What is required:
Give again, exactly as written, each line of the material below starting at the line that contains "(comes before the" and ending at the line that contains "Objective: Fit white". Both ends count, and no other line does.

Data excerpt:
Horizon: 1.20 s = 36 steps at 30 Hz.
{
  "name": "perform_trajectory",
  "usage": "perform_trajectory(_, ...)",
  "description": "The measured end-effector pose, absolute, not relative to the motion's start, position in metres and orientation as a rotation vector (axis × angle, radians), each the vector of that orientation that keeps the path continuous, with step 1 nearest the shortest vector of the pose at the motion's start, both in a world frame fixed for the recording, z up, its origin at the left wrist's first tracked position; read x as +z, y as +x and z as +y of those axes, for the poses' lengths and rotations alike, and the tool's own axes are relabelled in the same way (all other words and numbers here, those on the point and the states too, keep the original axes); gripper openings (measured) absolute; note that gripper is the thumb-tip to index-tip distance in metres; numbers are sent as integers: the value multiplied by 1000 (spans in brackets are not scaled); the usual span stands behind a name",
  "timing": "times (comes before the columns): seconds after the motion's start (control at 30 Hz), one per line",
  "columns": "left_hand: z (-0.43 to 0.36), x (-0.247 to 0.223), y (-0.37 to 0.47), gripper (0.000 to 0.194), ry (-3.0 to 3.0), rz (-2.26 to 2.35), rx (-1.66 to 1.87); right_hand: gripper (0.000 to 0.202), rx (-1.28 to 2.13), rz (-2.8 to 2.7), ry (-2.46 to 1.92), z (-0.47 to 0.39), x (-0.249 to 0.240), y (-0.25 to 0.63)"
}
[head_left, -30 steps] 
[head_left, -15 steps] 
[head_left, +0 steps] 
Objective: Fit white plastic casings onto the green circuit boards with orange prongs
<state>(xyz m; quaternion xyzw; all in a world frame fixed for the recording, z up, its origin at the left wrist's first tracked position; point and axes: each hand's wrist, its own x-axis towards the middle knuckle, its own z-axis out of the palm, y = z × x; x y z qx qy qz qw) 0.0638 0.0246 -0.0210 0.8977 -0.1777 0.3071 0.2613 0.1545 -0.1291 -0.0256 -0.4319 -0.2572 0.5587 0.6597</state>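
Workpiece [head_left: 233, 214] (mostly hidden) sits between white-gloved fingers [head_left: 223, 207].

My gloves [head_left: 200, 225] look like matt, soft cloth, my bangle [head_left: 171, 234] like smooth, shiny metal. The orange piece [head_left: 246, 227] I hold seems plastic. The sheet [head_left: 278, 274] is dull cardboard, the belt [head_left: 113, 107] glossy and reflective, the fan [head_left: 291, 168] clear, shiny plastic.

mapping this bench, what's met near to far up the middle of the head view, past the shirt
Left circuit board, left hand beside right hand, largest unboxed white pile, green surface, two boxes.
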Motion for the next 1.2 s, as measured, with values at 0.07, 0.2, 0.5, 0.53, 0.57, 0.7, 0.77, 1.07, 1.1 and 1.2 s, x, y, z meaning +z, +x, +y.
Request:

Solution:
  "timing": "times (comes before the columns): seconds after the motion's start (control at 30 Hz), one per line",
  "columns": "left_hand: z (-0.43 to 0.36), x (-0.247 to 0.223), y (-0.37 to 0.47), gripper (0.000 to 0.194), ry (-3.0 to 3.0), rz (-2.26 to 2.35), rx (-1.66 to 1.87); right_hand: gripper (0.000 to 0.202), rx (-1.28 to 2.13), rz (-2.8 to 2.7), ry (-2.46 to 1.92), z (-0.47 to 0.39), x (-0.249 to 0.240), y (-0.25 to 0.63)"
}
[head_left, -30 steps] 
[head_left, -15 steps] 
[head_left, +0 steps] 
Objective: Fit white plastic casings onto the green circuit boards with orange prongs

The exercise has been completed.